## Activity
The data that follows is to be copied exactly, with each image removed.

## Data block
=-=-=-=-=
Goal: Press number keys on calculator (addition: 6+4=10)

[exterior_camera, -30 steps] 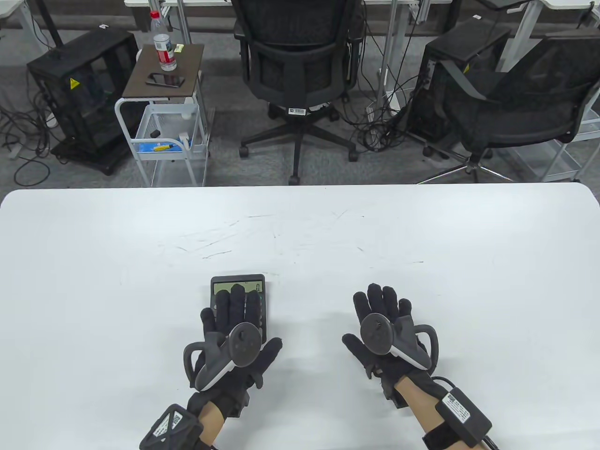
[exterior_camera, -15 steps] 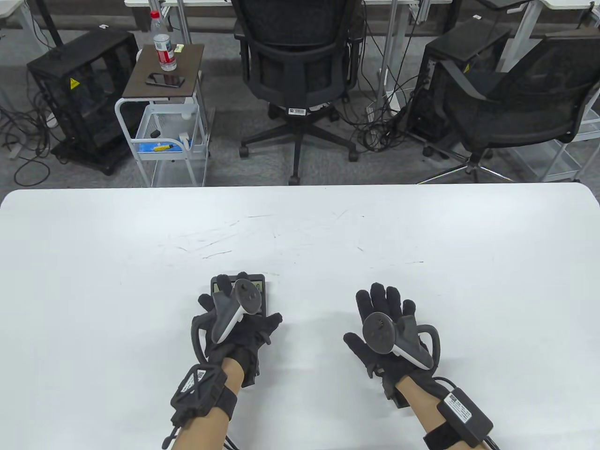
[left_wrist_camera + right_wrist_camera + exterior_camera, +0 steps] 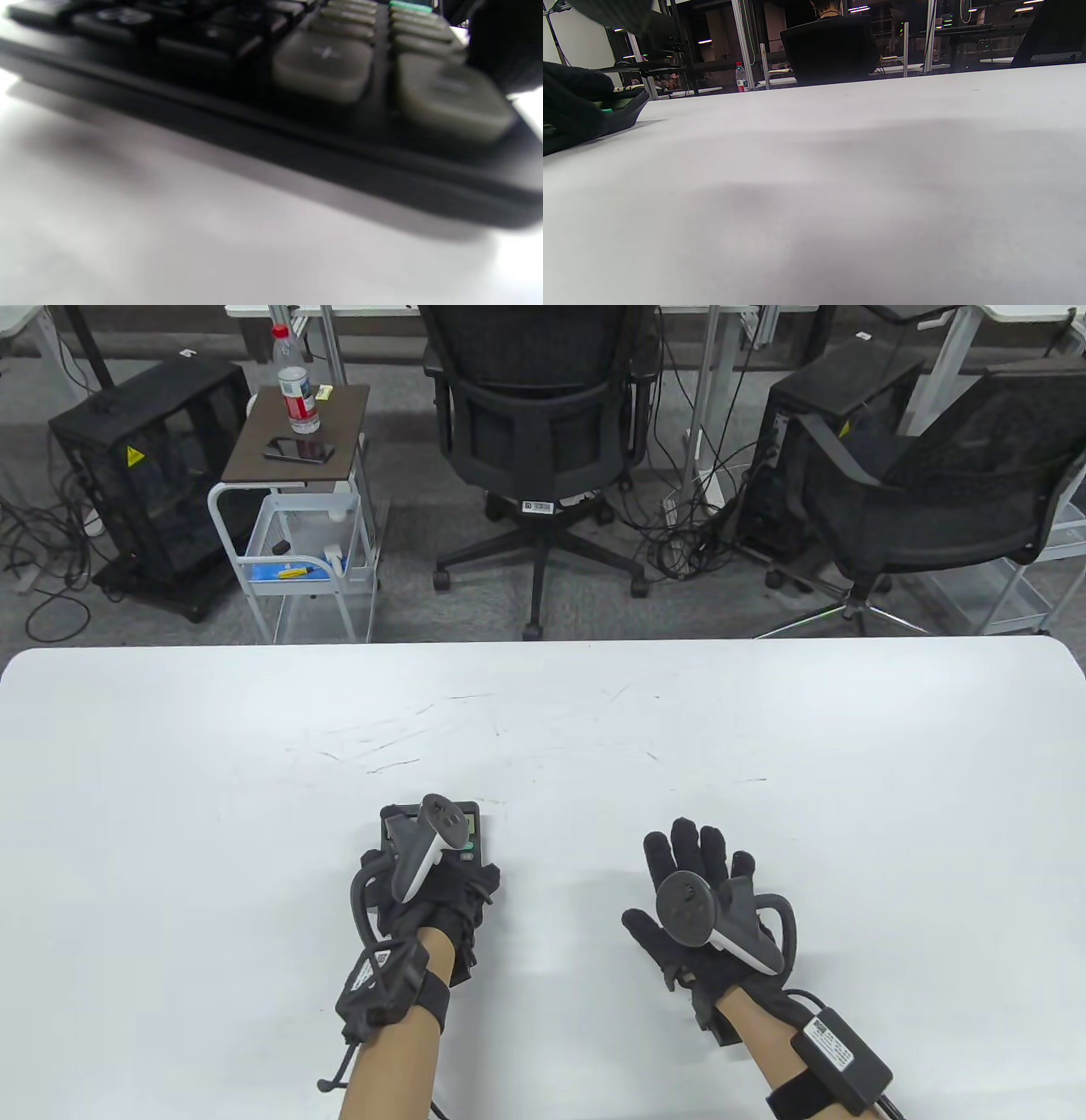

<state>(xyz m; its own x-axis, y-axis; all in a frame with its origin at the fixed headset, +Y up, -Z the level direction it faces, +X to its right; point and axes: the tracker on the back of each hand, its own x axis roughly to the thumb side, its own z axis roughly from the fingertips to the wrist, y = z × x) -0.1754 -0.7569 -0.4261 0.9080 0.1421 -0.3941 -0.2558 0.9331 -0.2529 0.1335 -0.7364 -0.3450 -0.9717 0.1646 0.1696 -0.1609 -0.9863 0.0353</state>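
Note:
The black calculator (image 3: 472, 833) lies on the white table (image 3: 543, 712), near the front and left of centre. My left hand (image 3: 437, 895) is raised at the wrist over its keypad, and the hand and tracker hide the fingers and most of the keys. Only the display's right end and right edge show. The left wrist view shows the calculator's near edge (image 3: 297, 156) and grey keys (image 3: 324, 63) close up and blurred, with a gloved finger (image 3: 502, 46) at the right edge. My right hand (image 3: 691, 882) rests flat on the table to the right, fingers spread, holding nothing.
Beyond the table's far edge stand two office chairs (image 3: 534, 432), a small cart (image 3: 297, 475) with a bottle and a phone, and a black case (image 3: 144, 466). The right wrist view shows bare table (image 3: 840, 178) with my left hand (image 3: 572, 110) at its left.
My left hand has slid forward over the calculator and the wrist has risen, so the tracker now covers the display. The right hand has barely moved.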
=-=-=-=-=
## The completed task
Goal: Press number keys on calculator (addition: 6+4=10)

[exterior_camera, -30 steps] 
[exterior_camera, -15 steps] 
[left_wrist_camera + right_wrist_camera + exterior_camera, +0 steps] 

<state>(xyz m; its own x-axis, y-axis; all in a frame with its origin at the fixed headset, +Y up, -Z the level direction it faces, +X to its right; point and axes: the tracker on the back of each hand, its own x axis roughly to the thumb side, its own z axis roughly from the fingertips to the wrist, y = z × x) -0.1754 -0.7569 -0.4261 0.9080 0.1421 -0.3941 -0.2558 0.9331 -0.2529 0.1335 -0.7364 -0.3450 -0.9717 0.1646 0.1696 -0.1609 -0.9863 0.0353</state>
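Note:
The black calculator (image 3: 472, 833) lies on the white table (image 3: 543, 712), near the front and left of centre. My left hand (image 3: 437, 895) is raised at the wrist over its keypad, and the hand and tracker hide the fingers and most of the keys. Only the display's right end and right edge show. The left wrist view shows the calculator's near edge (image 3: 297, 156) and grey keys (image 3: 324, 63) close up and blurred, with a gloved finger (image 3: 502, 46) at the right edge. My right hand (image 3: 691, 882) rests flat on the table to the right, fingers spread, holding nothing.
Beyond the table's far edge stand two office chairs (image 3: 534, 432), a small cart (image 3: 297, 475) with a bottle and a phone, and a black case (image 3: 144, 466). The right wrist view shows bare table (image 3: 840, 178) with my left hand (image 3: 572, 110) at its left.
My left hand has slid forward over the calculator and the wrist has risen, so the tracker now covers the display. The right hand has barely moved.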

Nothing else belongs to the answer.